GFP-UVR8 is present in the nucleus and associates with chromatin. (A) uvr8-2 plants expressing a 35S promoter::GFP-UVR8 fusion grown in low fluence rate white light and illuminated with 3 μmol m^-2·s^-1 UV-B for 2 h. Confocal image shows GFP fluorescence of epidermal cells. (Scale bar, 20 μm.) (B) Single cell showing the nucleus (arrowed); left, bright-field image and right, with GFP fluorescence superimposed. (Scale bars, 20 μm.) (C) Localization of fluorescence in wild-type plants expressing a control 35S promoter::GFP fusion. (Scale bar, 20 μm.) (D) Binding of E. coli-expressed GST-UVR8 to a calf thymus histone-agarose column. Western blots with anti-GST antibody showing GST-UVR8 (73 kDa) or control GST (26 kDa).

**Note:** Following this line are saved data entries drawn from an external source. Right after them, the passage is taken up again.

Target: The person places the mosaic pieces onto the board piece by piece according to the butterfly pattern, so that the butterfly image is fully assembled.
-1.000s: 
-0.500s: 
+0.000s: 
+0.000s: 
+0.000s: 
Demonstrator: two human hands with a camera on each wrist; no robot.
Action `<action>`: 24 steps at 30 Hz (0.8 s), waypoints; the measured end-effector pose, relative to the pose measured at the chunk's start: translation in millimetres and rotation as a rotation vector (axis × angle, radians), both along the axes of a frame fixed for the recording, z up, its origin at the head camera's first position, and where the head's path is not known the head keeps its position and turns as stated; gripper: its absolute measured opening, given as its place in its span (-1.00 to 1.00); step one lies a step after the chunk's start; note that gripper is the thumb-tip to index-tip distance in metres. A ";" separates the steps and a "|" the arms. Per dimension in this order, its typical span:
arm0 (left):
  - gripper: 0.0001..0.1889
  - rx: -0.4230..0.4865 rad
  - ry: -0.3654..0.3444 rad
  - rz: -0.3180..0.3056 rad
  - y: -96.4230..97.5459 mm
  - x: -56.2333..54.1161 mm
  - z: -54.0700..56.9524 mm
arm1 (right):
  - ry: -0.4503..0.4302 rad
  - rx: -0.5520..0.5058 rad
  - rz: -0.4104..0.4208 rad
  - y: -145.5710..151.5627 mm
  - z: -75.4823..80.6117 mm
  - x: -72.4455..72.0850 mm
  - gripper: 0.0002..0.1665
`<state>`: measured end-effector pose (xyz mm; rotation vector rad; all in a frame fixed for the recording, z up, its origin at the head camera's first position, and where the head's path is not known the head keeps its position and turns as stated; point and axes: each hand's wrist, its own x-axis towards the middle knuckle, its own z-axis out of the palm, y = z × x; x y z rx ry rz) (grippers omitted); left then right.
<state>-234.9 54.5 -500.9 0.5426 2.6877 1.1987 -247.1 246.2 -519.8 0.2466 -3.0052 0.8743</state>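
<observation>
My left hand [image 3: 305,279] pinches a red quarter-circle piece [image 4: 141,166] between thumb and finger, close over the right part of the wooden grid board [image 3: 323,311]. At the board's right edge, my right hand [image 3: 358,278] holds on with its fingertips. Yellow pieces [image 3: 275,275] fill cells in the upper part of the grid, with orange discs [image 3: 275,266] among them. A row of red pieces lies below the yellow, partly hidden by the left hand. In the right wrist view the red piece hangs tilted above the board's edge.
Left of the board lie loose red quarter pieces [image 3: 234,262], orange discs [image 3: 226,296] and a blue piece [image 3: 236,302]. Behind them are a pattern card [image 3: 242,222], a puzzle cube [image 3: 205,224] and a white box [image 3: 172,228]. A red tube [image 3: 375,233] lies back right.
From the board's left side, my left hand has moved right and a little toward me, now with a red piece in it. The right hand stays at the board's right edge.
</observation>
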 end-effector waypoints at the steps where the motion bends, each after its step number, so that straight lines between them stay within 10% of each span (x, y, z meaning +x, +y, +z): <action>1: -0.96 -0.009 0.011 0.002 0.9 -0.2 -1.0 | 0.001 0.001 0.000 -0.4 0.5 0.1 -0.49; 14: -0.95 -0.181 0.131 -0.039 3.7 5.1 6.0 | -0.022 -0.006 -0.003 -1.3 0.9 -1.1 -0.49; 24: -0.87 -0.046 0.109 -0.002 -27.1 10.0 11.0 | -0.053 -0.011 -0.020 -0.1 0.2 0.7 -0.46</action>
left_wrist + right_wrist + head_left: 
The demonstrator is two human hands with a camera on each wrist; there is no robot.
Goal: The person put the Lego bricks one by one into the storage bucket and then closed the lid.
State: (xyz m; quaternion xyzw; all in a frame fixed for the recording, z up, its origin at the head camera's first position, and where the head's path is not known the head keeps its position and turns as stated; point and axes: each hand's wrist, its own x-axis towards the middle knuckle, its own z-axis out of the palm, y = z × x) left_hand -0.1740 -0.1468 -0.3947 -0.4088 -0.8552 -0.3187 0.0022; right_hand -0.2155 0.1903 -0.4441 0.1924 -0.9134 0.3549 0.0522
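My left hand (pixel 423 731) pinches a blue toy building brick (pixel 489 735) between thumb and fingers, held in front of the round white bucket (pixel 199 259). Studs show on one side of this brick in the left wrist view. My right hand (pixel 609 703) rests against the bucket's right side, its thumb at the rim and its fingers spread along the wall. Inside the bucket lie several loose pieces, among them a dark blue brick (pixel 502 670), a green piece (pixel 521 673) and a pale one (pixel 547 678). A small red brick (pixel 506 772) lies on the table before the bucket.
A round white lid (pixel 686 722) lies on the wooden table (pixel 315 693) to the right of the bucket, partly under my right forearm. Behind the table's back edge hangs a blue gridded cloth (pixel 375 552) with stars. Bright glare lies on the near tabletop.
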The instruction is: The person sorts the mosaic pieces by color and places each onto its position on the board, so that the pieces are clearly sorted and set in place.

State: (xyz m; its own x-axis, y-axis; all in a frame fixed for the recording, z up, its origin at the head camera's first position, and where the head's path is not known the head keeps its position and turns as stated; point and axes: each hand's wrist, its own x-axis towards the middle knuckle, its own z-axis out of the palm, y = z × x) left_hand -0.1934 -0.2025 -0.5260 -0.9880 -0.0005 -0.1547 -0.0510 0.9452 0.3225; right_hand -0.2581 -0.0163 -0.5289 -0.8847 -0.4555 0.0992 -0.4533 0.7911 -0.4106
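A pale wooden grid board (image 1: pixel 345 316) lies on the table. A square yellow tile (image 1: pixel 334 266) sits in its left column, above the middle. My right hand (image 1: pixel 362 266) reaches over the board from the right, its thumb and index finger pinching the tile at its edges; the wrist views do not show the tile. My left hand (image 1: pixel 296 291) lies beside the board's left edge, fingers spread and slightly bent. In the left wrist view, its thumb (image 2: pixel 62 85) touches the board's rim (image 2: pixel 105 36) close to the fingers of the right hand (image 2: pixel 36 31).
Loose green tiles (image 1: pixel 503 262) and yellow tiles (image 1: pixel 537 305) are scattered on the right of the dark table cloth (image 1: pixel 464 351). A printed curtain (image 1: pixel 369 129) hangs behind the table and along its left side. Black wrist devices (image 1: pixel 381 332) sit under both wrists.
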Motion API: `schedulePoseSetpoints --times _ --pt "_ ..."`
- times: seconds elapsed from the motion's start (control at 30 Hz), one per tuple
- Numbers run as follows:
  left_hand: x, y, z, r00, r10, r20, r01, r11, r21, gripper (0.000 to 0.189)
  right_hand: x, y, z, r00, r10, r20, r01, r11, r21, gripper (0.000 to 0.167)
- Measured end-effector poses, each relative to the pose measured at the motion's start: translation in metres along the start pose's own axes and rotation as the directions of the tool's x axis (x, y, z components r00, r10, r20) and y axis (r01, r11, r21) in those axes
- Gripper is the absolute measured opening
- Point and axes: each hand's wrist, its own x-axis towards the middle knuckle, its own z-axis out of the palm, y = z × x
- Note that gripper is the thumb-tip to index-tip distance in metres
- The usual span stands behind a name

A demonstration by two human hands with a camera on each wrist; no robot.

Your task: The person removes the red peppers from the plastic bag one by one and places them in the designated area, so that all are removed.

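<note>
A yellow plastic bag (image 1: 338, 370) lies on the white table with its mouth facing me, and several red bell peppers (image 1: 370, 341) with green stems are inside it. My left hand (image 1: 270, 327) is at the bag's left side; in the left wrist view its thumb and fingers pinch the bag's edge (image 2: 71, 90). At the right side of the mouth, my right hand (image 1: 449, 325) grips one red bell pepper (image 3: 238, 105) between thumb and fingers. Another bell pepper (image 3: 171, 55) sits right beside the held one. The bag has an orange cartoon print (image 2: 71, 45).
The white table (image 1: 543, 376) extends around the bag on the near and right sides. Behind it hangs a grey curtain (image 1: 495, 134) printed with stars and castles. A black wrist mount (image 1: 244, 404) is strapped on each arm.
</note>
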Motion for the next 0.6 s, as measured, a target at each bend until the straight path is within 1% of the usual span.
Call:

Lane 1, protein applied to the columns; lane 2, unbound material that flowed through; lanes 3, 4, and 5, protein bound after a 5-min incubation, eluted with 0.1, 0.3, or 1.0 M NaCl, respectively. (E) Chromatin immunoprecipitation assay of DNA associated with GFP-UVR8. PCR of HY5 promoter (-331 to +23) and ACTIN2 DNA from 35S::GFP-UVR8 (Left) and 35S::GFP (Right) transgenic plants grown in 100 μmol m^-2·s^-1 white light and illuminated with 3 μmol m^-2·s^-1 UV-B for 4 h: lane 1, DNA immunoprecipitated by using anti-GFP antibody; lane 2, no antibody control; lane 3, input DNA before immunoprecipitation; lane 4, PCR without added DNA.